■ **ABOUT THIS EXERCISE**: In the data below, find the line that contains "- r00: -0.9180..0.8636" and the line that contains "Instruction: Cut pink". Copy both, plus every line between them, exactly.

------ WORKING DATA

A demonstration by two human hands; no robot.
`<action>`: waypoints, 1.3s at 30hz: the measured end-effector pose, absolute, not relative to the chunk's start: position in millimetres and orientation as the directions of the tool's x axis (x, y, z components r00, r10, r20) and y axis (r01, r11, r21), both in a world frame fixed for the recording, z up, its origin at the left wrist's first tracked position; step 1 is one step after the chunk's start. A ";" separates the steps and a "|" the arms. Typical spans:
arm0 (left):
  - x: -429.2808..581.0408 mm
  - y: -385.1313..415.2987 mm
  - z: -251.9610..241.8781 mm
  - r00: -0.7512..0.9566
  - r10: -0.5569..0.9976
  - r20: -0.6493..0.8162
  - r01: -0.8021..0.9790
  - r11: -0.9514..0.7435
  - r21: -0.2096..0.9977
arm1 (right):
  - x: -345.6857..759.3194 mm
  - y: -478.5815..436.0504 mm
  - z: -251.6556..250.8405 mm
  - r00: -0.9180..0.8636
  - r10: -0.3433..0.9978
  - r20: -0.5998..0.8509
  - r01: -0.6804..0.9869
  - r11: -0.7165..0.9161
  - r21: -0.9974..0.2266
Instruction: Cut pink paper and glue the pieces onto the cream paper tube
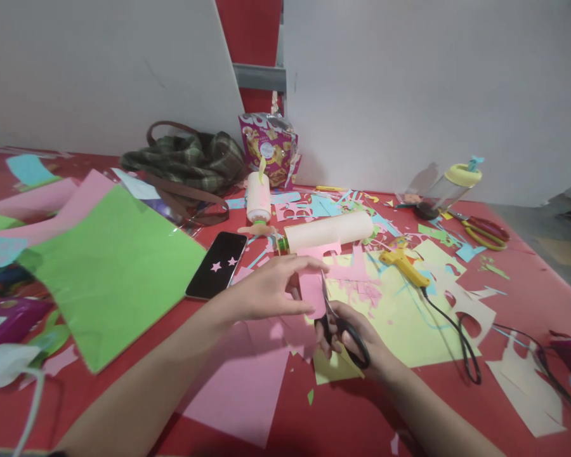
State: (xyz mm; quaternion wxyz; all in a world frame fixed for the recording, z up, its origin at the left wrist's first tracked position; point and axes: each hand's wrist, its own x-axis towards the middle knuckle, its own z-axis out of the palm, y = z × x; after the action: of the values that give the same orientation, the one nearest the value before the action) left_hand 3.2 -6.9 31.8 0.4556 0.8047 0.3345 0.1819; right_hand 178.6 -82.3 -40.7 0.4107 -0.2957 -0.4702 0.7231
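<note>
My left hand pinches a small pink paper piece between thumb and fingers, just above the red table. My right hand grips black-handled scissors, fingers through the loops. The blades point up into the pink piece's right edge. Under both hands lie a large pink sheet and a pale yellow sheet.
A phone with two pink stars lies left of my hands, beside a green sheet. Behind are a paper-wrapped bottle, an upright roll, a yellow glue gun with black cord, a plaid bag, a snack packet, and red-and-yellow scissors.
</note>
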 end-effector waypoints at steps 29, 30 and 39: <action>8.4 -11.4 29.8 0.683 0.731 -0.022 0.388 -0.337 0.858 | 178.9 -82.7 -40.9 -0.443 0.893 -0.080 -0.285 -0.225 -0.932; 8.6 -11.5 29.7 0.681 0.731 -0.023 0.384 -0.330 0.862 | 179.1 -82.8 -41.2 -0.442 0.893 -0.083 -0.285 -0.228 -0.931; 8.7 -11.0 28.3 0.678 0.735 -0.017 0.365 -0.317 0.875 | 177.4 -82.5 -39.7 -0.425 0.900 -0.100 -0.259 -0.227 -0.939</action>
State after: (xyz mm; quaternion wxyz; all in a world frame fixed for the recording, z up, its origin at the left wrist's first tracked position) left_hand 8.7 -11.0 28.3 0.4684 0.7870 0.3496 0.1975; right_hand 177.4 -82.5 -39.7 0.4115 -0.3436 -0.4663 0.7037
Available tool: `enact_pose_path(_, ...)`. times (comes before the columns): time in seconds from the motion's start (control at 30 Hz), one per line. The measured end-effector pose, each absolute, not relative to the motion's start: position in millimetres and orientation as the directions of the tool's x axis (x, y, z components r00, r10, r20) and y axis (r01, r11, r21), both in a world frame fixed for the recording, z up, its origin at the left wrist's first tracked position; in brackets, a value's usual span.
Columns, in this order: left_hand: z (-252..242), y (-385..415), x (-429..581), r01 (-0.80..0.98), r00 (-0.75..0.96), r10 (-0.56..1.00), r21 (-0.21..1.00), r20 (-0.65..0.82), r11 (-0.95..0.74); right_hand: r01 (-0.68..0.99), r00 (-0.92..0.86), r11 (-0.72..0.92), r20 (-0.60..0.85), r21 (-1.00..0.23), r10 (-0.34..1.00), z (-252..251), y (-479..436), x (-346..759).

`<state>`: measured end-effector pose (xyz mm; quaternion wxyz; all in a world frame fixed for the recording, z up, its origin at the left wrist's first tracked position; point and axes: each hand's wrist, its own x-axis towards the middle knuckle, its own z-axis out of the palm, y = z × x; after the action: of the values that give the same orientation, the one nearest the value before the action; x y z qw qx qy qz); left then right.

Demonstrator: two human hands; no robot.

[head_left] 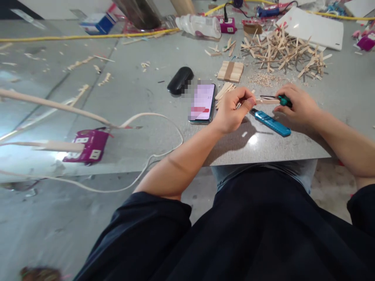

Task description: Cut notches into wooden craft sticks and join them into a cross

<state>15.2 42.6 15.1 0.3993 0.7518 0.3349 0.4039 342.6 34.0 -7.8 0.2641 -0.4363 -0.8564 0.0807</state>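
Observation:
My left hand (236, 111) pinches one end of a flat wooden craft stick (265, 101) between thumb and fingertips. Curled round a green-handled tool (284, 101) is my right hand (297, 103); its slim dark tip (268, 96) lies along the stick. The exact kind of tool is partly covered by the fingers. Just below both hands, a blue utility knife (272, 123) rests on the table. Loose craft sticks (225, 93) lie beside my left hand, with a banded bundle of sticks (230, 71) behind them.
A phone (202, 102) and a black case (180, 80) lie left of my hands. Behind are wood crumbs (265, 79), a heap of cut sticks (284, 50) and a plastic bottle (199, 26). A white cable (152, 156) loops near a purple box (98, 146) at left.

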Motion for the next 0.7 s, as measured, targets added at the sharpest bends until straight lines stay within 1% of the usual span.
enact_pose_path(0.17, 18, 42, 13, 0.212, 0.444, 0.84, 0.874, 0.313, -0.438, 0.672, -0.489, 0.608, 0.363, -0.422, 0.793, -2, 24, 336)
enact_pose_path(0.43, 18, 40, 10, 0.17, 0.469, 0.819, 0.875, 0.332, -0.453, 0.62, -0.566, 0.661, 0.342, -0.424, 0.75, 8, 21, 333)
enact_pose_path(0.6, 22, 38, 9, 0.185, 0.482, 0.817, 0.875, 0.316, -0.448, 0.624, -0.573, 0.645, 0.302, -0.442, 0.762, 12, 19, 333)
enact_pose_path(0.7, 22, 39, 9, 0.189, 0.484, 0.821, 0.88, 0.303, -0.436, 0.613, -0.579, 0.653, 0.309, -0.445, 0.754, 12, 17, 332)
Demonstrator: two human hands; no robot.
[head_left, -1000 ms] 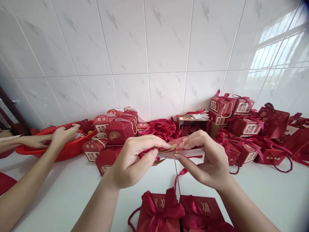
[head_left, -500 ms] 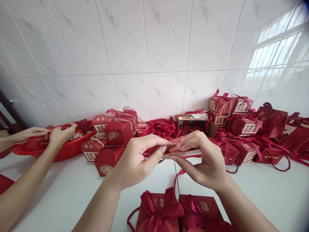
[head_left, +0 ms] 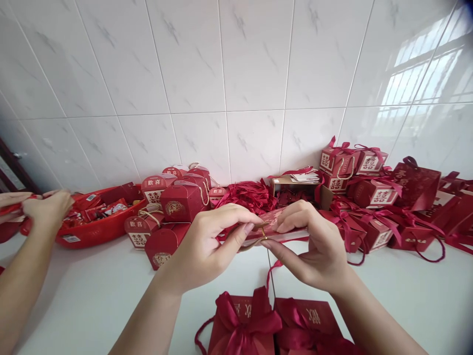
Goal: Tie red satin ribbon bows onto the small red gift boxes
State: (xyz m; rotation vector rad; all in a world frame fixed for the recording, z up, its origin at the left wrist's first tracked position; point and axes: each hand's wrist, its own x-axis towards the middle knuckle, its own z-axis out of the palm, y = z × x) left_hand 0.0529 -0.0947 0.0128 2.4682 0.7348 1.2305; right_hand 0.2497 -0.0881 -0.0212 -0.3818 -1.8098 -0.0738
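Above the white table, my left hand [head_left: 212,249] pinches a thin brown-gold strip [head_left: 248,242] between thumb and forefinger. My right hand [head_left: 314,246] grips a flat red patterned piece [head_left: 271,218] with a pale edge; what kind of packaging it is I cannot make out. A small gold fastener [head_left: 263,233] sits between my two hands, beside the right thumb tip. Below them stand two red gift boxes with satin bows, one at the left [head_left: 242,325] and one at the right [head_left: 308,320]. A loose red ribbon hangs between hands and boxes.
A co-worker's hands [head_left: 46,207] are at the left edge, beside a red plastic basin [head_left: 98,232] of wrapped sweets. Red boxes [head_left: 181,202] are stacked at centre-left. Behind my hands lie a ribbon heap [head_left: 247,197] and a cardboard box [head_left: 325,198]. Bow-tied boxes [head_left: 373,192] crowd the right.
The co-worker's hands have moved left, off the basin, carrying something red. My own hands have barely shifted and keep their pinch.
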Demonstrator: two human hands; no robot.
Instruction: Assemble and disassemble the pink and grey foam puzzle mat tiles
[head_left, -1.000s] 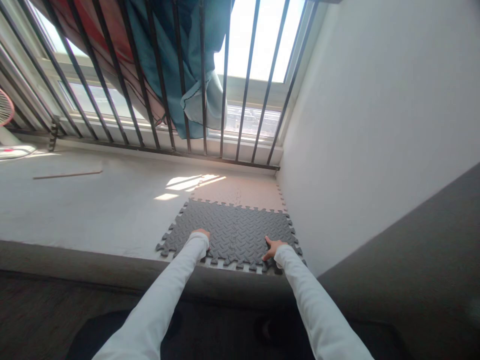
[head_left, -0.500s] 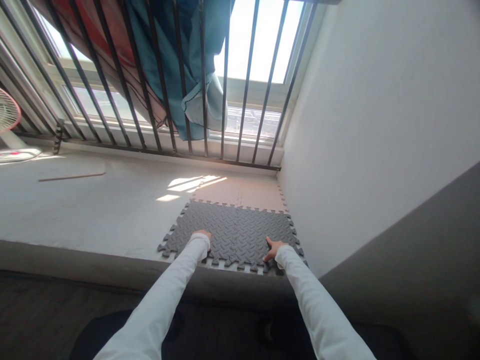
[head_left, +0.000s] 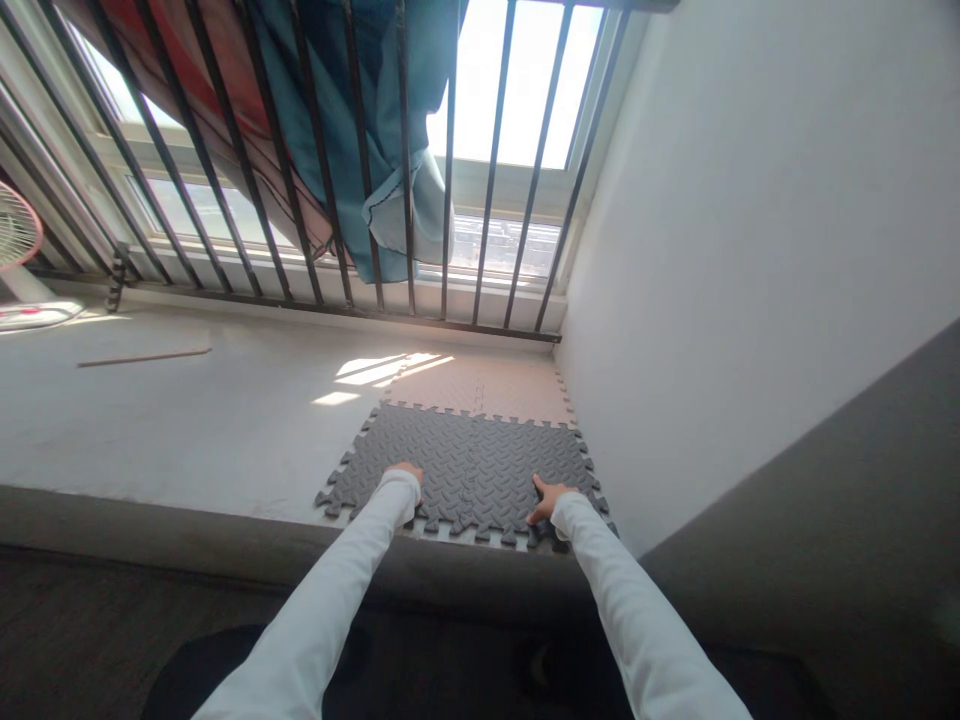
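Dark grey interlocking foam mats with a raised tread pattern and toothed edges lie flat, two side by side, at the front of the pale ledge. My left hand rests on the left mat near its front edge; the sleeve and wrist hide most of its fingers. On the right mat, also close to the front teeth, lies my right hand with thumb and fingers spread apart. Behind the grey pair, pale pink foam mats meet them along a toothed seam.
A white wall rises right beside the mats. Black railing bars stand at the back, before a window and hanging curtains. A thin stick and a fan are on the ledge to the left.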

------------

■ **TASK RESPONSE**:
  - r00: -0.9180..0.8636
  - r10: -0.3433..0.9978
  - r20: -0.5998..0.8509
  - r01: -0.6804..0.9869
  - r11: -0.7165..0.9161
  - r21: -0.9974..0.2266
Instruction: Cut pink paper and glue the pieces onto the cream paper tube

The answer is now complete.